▶ _Provided data_
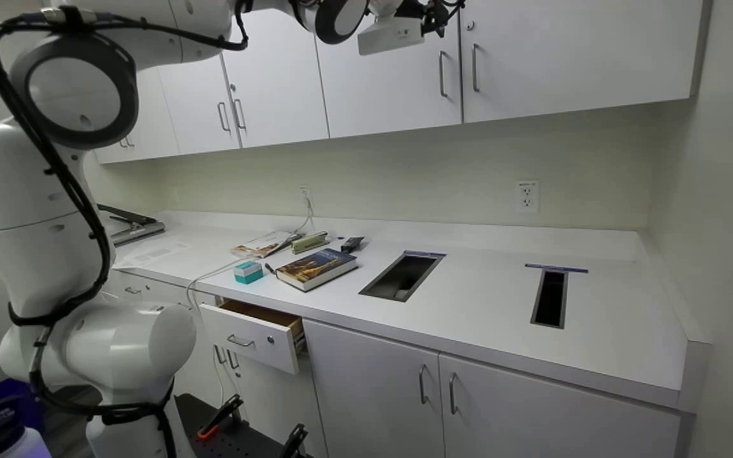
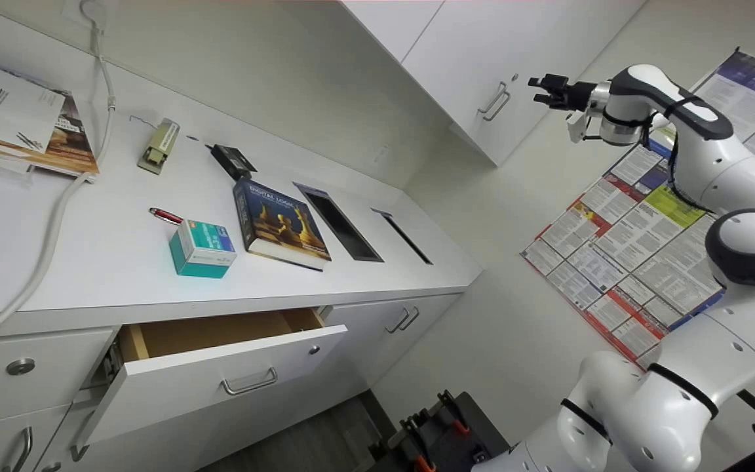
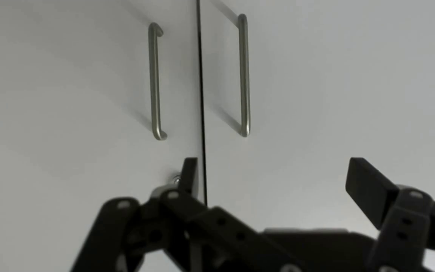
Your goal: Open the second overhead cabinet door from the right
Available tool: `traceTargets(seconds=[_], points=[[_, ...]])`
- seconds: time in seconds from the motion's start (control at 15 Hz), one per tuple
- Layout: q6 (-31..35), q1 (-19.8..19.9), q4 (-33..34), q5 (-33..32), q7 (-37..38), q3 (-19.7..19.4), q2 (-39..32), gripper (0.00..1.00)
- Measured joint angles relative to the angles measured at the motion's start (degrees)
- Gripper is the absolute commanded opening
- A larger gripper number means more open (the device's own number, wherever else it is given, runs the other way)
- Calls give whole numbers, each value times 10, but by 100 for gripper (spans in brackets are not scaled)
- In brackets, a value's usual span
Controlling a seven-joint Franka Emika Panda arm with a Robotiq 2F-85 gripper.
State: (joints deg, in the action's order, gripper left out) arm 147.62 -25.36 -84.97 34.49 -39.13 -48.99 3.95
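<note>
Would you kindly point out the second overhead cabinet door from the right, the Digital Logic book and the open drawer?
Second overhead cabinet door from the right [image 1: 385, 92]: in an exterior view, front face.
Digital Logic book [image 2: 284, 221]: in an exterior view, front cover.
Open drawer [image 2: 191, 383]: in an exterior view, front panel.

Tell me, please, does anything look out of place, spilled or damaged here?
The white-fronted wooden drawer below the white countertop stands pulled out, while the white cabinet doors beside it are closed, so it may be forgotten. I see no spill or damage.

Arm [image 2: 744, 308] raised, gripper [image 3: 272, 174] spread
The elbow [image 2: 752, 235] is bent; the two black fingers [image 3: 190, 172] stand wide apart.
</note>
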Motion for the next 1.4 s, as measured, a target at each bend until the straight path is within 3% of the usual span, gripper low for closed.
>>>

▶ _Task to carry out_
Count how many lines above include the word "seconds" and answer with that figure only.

▶ _Answer space_
2